Problem to work on:
Transcribe only part of the material below: the lines from the one containing "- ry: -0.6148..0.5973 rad" through the one containing "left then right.", inclusive, exactly as written.

** Data below follows **

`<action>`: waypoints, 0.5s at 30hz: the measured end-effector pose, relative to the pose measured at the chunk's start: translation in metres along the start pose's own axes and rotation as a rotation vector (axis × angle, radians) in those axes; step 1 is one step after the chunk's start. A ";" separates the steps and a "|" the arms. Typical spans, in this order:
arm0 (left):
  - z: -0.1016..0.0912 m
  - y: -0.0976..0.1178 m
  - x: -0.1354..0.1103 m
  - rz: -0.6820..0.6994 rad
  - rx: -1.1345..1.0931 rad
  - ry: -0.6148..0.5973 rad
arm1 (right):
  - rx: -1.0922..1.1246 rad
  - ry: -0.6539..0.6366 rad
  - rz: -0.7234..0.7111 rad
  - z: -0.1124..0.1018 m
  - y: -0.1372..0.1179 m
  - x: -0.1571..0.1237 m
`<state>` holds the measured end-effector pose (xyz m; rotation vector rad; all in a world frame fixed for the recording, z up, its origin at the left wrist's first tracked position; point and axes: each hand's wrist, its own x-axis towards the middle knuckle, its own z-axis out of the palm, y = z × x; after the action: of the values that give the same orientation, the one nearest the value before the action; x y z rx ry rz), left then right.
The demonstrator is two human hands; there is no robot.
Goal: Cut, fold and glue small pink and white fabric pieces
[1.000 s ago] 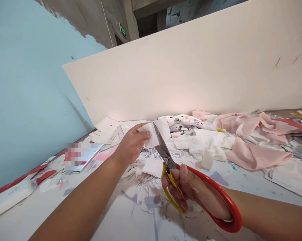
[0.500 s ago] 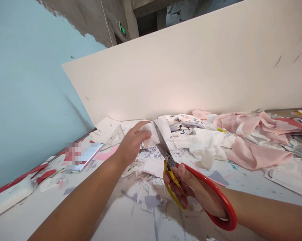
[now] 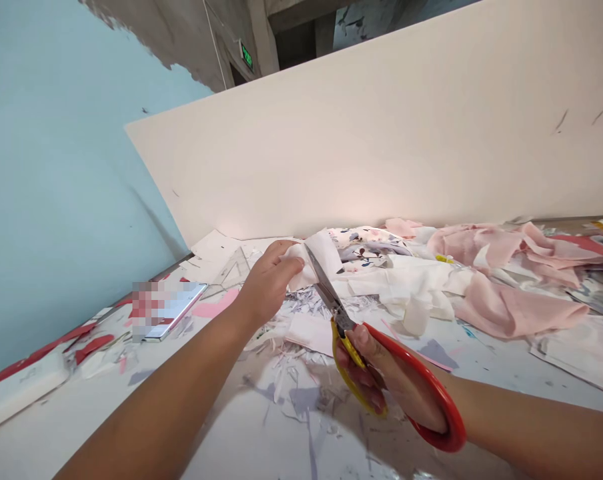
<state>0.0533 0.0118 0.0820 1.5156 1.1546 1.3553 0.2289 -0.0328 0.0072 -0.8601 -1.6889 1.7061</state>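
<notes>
My left hand [image 3: 267, 283] pinches a small white piece of fabric [image 3: 326, 252] and holds it up off the table. My right hand [image 3: 381, 380] grips the scissors [image 3: 339, 313], which have one yellow and one large red handle loop. Their steel blades point up and left and lie against the fabric's edge, right beside my left fingertips. Small white offcuts [image 3: 306, 331] are strewn on the table just below both hands.
Pink fabric pieces [image 3: 511, 310] and floral cloth [image 3: 366, 243] pile up at the right. A phone [image 3: 174, 310] and red scraps [image 3: 89, 347] lie at the left. A tall cream board [image 3: 381, 133] stands behind the white table [image 3: 261, 440]; a blue wall is on the left.
The scissor handles have closed in slightly and my right hand has slid a little to the right. My left hand and the fabric have dropped slightly.
</notes>
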 end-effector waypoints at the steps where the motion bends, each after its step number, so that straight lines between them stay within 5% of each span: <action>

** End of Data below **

Task response:
  - ry: -0.6148..0.5973 rad
arm1 (right):
  - rx: -1.0922..1.1246 rad
  - ry: -0.6539..0.6366 rad
  - rz: -0.7234..0.7111 rad
  - z: -0.1124..0.1018 m
  - y: -0.1372..0.1179 m
  - x: -0.1571..0.1237 m
`<state>` holds the measured end-effector pose (xyz m; rotation vector rad; all in a world frame fixed for the recording, z up, its origin at the left wrist's first tracked position; point and axes: each hand's wrist, its own x-axis towards the middle knuckle, its own z-axis out of the palm, y = z × x; after the action: of the values that give the same orientation, the one nearest the value before the action; x y z rx ry rz), left then right.

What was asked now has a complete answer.